→ **The task**: The pictures get dropped, while every remaining part of the listing is copied exactly.

═════ Supplied data ═════

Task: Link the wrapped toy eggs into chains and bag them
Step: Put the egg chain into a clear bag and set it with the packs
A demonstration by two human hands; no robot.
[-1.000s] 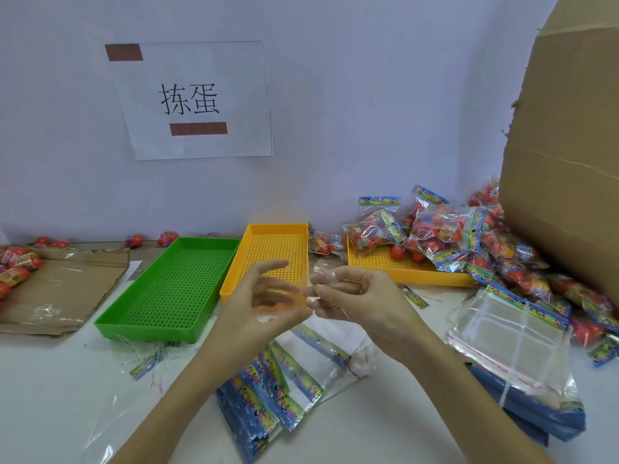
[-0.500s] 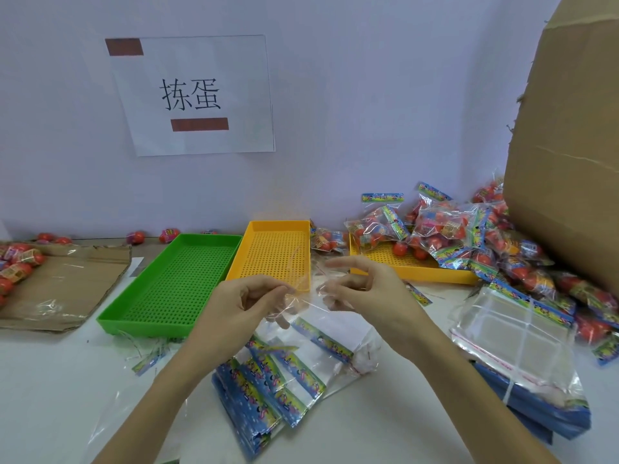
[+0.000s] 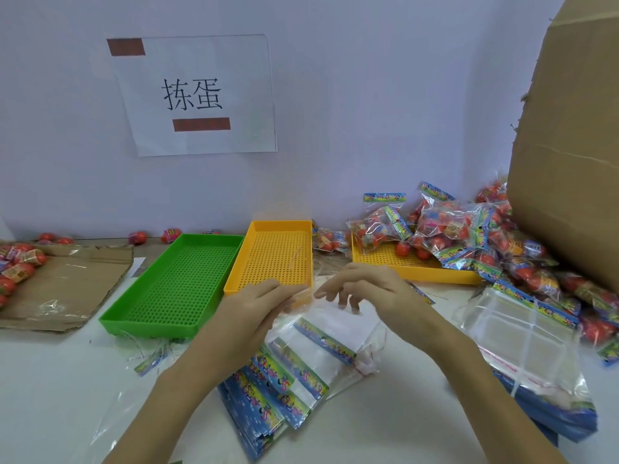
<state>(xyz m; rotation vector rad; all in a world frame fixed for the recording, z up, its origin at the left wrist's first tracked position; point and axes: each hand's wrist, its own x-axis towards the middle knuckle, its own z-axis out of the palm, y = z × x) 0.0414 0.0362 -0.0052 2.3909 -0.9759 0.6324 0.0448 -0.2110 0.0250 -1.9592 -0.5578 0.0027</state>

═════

→ **Answer box**:
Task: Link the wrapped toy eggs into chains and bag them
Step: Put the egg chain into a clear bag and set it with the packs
A demonstration by two human hands; no robot.
[-1.000s] 
[-0.500s] 
[+0.000s] 
<state>(xyz m; rotation vector rad; all in a world frame fixed for the recording, z up, its origin at the left wrist's first tracked position; point and axes: each hand's wrist, its own x-axis towards the middle knuckle, its own z-axis out of the palm, y = z × x) 0.0414 0.0362 -0.0052 2.3909 -0.9759 0.6324 0.0448 -0.2110 0.0250 -1.9592 -0.5578 0.0027</state>

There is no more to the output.